Saidkhon Khamidov
- Khamidov with Uzbekistan national under-23 team, 2026

Personal information
- Full name: Saidkhon Sardorovich Khamidov
- Date of birth: 20 January 2005 (age 21)
- Place of birth: Tashkent
- Height: 1.78 m (5 ft 10 in)
- Position: Left-back

Team information
- Current team: Olimpik-Mobiuz
- Number: 2

Senior career*
- Years: Team / Apps / (Gls)
- 2024—: Olimpik-Mobiuz / 52 / (7)

International career^{‡}
- 2025: Uzbekistan U20 / 3 / (0)
- 2026—: Uzbekistan U23

= Saidkhon Khamidov =

Uzbekistani footballer

Saidkhon Sardorovich Khamidov (Ҳамидов Саидхон Сардорович; born 20 January 2005) is an Uzbek professional footballer who plays as a left-back for Uzbekistan Pro League club Olimpik-Mobiuz and the Uzbekistan national under-23 team.

== Club career ==
Khamidov formally joined Uzbekistan Pro League developmental club Olimpik-Mobiuz in July 2024, securing a contract running through December 2027. Operating as a 1.78 m (5 ft 10 in) left-sided defender, he has continued his professional development within the domestic league structure.

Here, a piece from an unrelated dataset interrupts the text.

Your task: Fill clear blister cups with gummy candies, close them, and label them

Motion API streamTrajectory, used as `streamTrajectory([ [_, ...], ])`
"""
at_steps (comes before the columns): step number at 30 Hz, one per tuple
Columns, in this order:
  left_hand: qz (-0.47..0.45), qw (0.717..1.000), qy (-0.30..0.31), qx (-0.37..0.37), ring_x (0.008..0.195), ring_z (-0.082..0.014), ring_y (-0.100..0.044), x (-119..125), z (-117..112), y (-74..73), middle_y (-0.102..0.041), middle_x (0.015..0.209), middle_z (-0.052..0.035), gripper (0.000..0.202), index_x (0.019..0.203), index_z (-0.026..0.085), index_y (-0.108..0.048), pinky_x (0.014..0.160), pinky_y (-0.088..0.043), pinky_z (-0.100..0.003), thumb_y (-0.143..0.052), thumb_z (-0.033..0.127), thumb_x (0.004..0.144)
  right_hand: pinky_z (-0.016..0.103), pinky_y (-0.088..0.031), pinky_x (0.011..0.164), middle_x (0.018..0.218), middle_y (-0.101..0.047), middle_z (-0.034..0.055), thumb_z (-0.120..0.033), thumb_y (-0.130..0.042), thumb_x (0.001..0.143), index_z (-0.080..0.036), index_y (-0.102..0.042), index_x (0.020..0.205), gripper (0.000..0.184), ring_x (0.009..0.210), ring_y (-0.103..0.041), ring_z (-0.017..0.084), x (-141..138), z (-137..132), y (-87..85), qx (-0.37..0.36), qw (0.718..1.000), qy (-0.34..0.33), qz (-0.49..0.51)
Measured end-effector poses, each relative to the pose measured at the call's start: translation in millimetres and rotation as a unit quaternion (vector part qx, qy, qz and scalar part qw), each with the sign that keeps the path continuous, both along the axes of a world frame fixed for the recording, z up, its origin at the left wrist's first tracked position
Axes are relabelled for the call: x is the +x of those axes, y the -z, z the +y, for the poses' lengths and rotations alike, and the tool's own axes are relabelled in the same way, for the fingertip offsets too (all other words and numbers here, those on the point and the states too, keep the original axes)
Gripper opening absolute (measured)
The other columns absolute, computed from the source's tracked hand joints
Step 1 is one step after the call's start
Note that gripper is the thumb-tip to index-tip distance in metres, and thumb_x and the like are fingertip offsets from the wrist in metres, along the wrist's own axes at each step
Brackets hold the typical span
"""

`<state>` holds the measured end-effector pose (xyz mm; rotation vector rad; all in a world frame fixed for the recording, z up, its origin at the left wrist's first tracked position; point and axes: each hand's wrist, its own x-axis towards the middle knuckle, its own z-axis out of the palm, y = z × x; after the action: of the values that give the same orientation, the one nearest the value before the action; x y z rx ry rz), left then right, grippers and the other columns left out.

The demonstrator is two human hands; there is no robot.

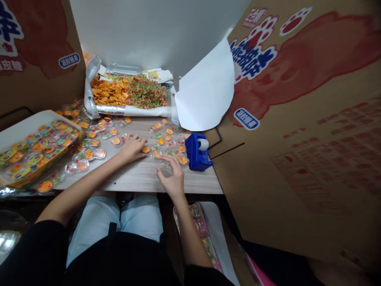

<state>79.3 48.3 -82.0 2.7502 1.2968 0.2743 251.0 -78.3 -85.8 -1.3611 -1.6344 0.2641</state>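
Gummy blister packs point(89, 155) lie scattered in a loose band across the tabletop point(139, 178), more piled in a white-rimmed tray point(26, 129) at the left of the frame. Left hand point(132, 149) is palm-down mid-table, fingers curved, with an orange-topped pack point(145, 149) just off its thumb side. Packs under the palm are hidden, so can't tell if it's pressing or pinching anything. Right hand point(171, 174) is open, fingers spread and pointing up the frame, nothing visibly held, tips beside a clear pack point(156, 155). Loose orange and green candy point(127, 91) sits in a heap at top center on a foil-lined sheet point(110, 110), probably kept apart as bulk stock. Blue tape dispenser point(195, 153) is at the table's right end, likely parked there for easy reach. A curled white paper sheet point(205, 85) hangs over the far right corner; what holds it up is hidden. Printed cardboard panels point(297, 79) wall off both sides, probably as a makeshift booth. Tray's lower left is cut off by the frame. Small pack contents are hard to resolve. A printed bag point(199, 230) lies by the person's right leg, mostly blocked by the forearm.
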Motion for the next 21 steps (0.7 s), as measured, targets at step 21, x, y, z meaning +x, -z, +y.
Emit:
streamTrajectory([
  [21, -0.035, 0.997, -0.043, -0.045, 0.124, -0.0298, -0.048, -59.1, -82.5, 13.0, -0.061, 0.133, -0.0077, 0.024, 0.113, 0.022, -0.065, 0.097, -0.036, -0.046, -0.054, 0.030, 0.092, 0.047, -0.036, 0.115, 0.144, -0.051, 0.0133, -0.009, -0.035, 0.089, -0.017, -0.055, 0.131, 0.047, 0.141, -0.040, 0.021, -28.7, 39.9, 44.6, -0.057, 0.938, -0.287, -0.185],
])
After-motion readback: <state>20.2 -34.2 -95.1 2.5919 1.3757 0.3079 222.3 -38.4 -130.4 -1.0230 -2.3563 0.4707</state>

== International career ==
Khamidov has progressed through the youth ranks of the Uzbekistan national team system. In 2025, he logged appearances for the Uzbekistan U20 squad. In September 2026, Khamidov was called up to the Uzbekistan Olympic squad to participate in the 2026 Asian Games. He featured in the group stage fixtures, assisting Uzbekistan in securing victories during their tournament run.